Task instructions ::
In the data below, begin at the line with "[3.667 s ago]" and stop after the line with "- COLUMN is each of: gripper"; output those lines exactly and no pictures.

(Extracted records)

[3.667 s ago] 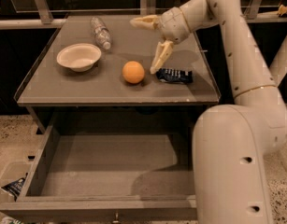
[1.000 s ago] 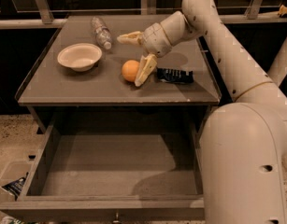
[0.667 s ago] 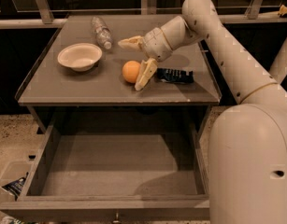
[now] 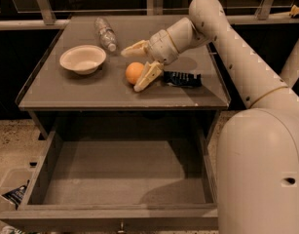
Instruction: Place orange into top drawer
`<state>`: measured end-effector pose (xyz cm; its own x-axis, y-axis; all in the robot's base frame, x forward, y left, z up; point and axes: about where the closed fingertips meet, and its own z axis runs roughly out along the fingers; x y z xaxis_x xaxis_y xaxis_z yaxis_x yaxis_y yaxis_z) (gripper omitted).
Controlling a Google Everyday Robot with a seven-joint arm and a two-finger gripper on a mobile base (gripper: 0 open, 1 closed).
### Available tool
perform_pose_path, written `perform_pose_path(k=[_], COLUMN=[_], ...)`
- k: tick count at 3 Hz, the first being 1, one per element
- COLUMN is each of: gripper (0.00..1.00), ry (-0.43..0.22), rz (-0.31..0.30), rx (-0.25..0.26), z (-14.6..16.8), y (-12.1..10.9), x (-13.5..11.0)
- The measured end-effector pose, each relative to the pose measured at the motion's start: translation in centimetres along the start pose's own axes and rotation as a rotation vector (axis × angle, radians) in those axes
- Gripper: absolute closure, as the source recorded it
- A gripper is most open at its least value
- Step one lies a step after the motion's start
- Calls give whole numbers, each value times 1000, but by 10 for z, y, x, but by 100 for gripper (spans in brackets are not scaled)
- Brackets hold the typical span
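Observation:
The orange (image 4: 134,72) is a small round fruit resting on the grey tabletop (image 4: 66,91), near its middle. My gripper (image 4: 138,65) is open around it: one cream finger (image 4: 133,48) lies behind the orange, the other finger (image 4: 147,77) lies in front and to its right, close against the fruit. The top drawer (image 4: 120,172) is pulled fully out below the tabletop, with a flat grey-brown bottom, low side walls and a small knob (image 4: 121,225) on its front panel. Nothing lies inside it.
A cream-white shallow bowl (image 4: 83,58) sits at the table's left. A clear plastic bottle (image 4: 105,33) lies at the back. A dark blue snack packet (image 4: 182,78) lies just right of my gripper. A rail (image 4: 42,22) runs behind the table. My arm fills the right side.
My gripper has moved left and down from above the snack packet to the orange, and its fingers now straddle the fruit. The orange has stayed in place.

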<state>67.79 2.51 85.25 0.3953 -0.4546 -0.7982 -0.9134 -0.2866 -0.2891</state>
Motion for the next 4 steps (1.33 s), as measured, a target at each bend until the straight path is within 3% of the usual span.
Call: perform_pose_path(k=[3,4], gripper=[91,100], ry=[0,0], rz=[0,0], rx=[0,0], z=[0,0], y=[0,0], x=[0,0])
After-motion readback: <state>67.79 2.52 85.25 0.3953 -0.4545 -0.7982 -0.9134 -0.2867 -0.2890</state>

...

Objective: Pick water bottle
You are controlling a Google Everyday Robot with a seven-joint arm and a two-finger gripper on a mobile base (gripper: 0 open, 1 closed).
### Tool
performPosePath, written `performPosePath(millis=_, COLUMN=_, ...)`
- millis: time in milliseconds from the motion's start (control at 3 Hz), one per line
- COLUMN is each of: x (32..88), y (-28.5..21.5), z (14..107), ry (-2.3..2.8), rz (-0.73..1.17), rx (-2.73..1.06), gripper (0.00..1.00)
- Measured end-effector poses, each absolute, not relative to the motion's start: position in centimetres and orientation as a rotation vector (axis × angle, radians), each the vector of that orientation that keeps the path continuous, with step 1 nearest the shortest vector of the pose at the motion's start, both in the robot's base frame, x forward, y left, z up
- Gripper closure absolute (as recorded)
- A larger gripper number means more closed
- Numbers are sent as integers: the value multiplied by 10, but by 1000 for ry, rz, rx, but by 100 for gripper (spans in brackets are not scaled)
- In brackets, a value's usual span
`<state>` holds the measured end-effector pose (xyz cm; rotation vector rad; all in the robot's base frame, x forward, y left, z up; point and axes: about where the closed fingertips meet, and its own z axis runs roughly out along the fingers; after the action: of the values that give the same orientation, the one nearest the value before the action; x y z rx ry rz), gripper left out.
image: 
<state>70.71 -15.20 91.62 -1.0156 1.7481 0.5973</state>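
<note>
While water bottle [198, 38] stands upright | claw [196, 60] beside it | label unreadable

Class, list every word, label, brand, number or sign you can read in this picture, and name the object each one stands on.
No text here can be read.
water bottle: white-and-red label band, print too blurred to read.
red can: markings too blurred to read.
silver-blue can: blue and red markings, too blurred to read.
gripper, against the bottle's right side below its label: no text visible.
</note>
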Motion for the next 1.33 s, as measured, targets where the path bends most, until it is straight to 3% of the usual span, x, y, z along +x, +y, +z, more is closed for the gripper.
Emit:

Exercise result ::
[3.667 s ago] 
[1.000 s ago] 
[0.667 s ago] 
[now] 
Instruction: Place orange into top drawer
`<state>`: measured end-effector pose (xyz cm; its own x-axis, y-axis; all in the robot's base frame, x forward, y left, z up; point and axes: about where the closed fingertips meet, and its own z axis runs roughly out along the fingers; x y z xaxis_x xaxis_y xaxis_z yaxis_x yaxis_y yaxis_z) (gripper omitted).
Controlling a Google Everyday Robot with a seven-joint arm and a two-finger gripper on a mobile base (gripper: 0 open, 1 closed).
### Available tool
perform_pose_path, written `perform_pose_path(k=[_], COLUMN=[_], ...)`
- k: tick count at 3 Hz, the first being 1, one per element
- COLUMN is each of: gripper (0.00..1.00), ry (-0.43..0.22), rz (-0.31..0.30), rx (-0.25..0.26), z (-14.6..16.8), y (-12.1..10.9), x (-13.5..11.0)

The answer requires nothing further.